High Court Madhya Pradesh High Court

State Of Madhya Pradesh vs Mehboob Khan And Ors. on 2 January, 2002

Madhya Pradesh High Court
State Of Madhya Pradesh vs Mehboob Khan And Ors. on 2 January, 2002
Equivalent citations: 2002 (1) MPHT 241
Author: U N Singh
Bench: R Gupta, U N Singh


JUDGMENT

Uma Nath Singh, J.

1. The State has preferred this appeal against the impugned judgment and order dated 16-9-89, passed by the Fourth Additional Sessions Judge, Bhopal in Session Trial No. 103/85, where by accused Farookh was convicted for offence under Section 302 and sentenced to life imprisonment and other accused persons (respondents herein) were acquitted of the charge under Section 302 read with Section 149 of the IPC. All the accused persons including

Farookh were acquitted of the charge under Section 148, IPC. Further, it may not be out of context to record that the appeal by accused Farookh against conviction abated on his death.

2. Succinctly narrated the facts of the prosecution case are that accused/respondents Ayub Khan (R-2), Ishaq alias Gattua (R-3), Yakoob (R-4) and convicted accused Farookh are sons of accused Mehboob Khan (R-1). On the other hand prosecution witnesses Mohamad Jameel (P.W. 1), Faridul Hassan (P.W. 2) and Mohamad Iliyas (P.W. 3) are interested witnesses. Further the parties were enimically disposed towards each other for one reason or other. On 5-2-85 at about 6 O’clock in the evening behind Boldarpura Road at Bhopal, deceased Zahoor Mohamad was unloading goods brought from BHEL on the plot of his shop with his son Jameel Mohamad.
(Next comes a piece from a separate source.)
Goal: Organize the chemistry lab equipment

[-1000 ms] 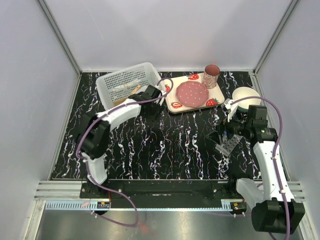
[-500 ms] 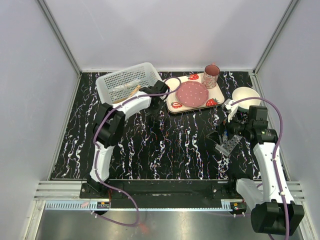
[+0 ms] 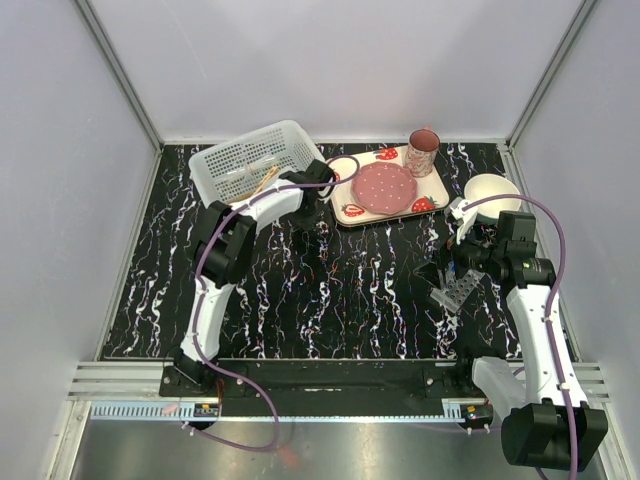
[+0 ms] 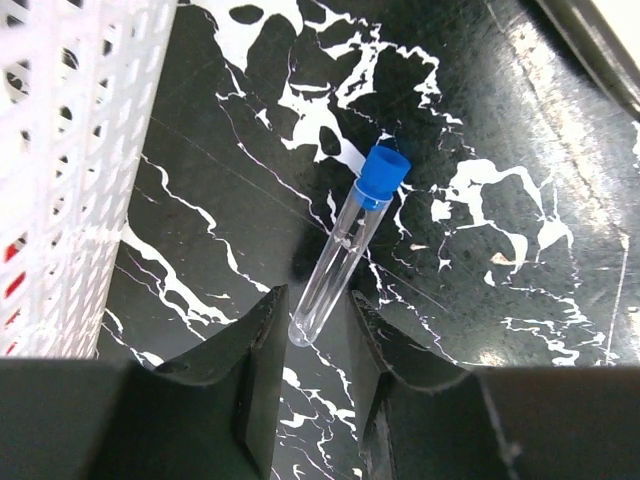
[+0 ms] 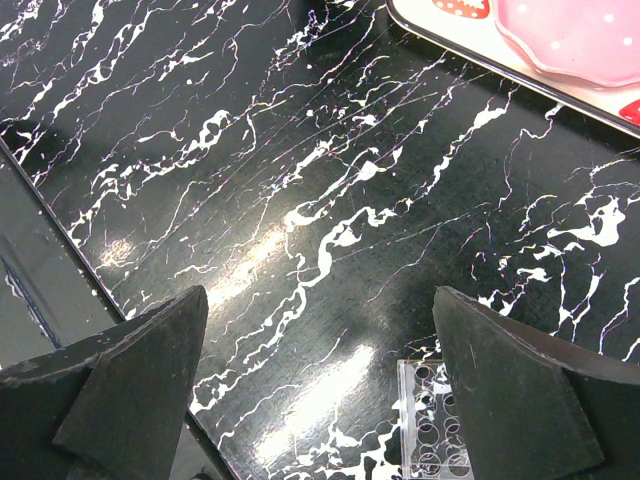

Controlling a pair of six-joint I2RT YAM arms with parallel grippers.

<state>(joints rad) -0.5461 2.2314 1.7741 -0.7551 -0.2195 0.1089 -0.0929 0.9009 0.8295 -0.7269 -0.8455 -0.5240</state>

At that moment accused Farookh and Mehboob came carrying swords and started quarrel with the deceased alleging that the said plot belonged to them and objected to unloading of goods which led to altercation between them. In the mean time, other accused namely Yakoob with sword, Ayub with Farsa and accused Ishaq alias Gattua empty handed also arrived there and on their exhortation to kill the deceased, accused Farookh caused sword injuries including the fatal one in the stomach of the deceased who collapsed on the spot of incident. The deceased was carried to Hamidia Hospital, Bhopal, by Jameel Mohd., where he lodged FIR on 5-2-85 at 7 P.M. by way of Dehati Nalish which was registered for offence under Sections 307/34, IPC, wherein, he named accused Mehboob, Farookh, Yakoob and Ayub. He also named Mohd. Iliyas @ Baddu, Farrid and Sajid Ali to have seen the incident. Zahoor Mohamad expired during his treatment on 21-2-85. On investigation a challan was laid and accused persons were charged for offences under Sections 148 and 302/149 of the IPC.
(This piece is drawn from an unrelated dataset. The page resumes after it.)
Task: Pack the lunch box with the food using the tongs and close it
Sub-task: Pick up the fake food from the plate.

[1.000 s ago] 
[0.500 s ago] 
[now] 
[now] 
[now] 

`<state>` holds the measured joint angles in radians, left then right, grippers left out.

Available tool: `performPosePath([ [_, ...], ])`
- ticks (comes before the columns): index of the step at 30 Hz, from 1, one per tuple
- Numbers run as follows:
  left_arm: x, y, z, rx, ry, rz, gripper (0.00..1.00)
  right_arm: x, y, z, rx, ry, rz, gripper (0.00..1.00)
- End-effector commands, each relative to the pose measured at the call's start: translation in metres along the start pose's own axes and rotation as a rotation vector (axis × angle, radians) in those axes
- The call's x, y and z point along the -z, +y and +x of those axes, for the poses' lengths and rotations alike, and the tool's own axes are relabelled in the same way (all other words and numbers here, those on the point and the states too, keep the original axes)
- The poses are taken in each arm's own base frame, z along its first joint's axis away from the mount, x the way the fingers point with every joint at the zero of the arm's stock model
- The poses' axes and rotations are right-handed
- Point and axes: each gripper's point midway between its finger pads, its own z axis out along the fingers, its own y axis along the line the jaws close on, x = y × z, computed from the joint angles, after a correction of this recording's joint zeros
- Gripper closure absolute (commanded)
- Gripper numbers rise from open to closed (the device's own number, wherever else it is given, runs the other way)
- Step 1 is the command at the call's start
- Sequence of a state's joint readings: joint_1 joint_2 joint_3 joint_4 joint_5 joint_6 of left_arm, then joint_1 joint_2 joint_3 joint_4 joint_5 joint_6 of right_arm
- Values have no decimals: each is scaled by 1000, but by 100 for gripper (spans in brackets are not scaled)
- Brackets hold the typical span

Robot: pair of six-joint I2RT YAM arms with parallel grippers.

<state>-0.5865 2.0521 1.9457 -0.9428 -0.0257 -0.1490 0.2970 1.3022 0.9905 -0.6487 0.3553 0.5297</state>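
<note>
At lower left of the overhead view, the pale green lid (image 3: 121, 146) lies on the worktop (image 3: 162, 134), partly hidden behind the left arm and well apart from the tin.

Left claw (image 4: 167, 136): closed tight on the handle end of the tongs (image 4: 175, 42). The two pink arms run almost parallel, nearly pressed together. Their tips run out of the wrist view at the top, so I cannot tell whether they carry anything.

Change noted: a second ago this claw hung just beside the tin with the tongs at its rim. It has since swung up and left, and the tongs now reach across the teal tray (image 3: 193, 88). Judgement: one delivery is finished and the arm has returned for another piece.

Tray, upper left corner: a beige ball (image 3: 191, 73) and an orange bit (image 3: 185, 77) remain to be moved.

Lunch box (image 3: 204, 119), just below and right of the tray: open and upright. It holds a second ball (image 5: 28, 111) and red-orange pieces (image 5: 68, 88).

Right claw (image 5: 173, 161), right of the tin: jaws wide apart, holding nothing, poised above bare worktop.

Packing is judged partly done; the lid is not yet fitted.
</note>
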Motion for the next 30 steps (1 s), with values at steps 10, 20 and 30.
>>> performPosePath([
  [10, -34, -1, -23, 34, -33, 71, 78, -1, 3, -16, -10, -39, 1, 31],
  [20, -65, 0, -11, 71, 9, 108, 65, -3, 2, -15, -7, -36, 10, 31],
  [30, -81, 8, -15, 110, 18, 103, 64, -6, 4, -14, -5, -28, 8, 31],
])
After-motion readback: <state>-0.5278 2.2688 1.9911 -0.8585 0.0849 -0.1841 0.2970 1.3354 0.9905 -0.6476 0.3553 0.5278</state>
3. The Trial Court on a careful appreciation of evidence placed reliance on the dying declaration (Ex. P/4-A) and the Dehati Nalish (Ex. P-12) and found that except in the evidence of interested witnesses, in no other evidence nor even in the dying declaration of Zahoor Mohamad (Ex. P/4-A), it is mentioned that the accused/respondents (herein) reached the spot with deadly weapons and exhorted accused Farookh to cause death of the deceased or they surrounded him and dealt blows, therefore, no offence under Section 148 against accused Farookh and that under Section 302 read with Section 149 of the IPC against the rest of the accused were proved. Accordingly, the learned Trial Judge held accused Farookh guilty of offence under Section 302 for thrusting sword into the stomach of the deceased and acquitted others.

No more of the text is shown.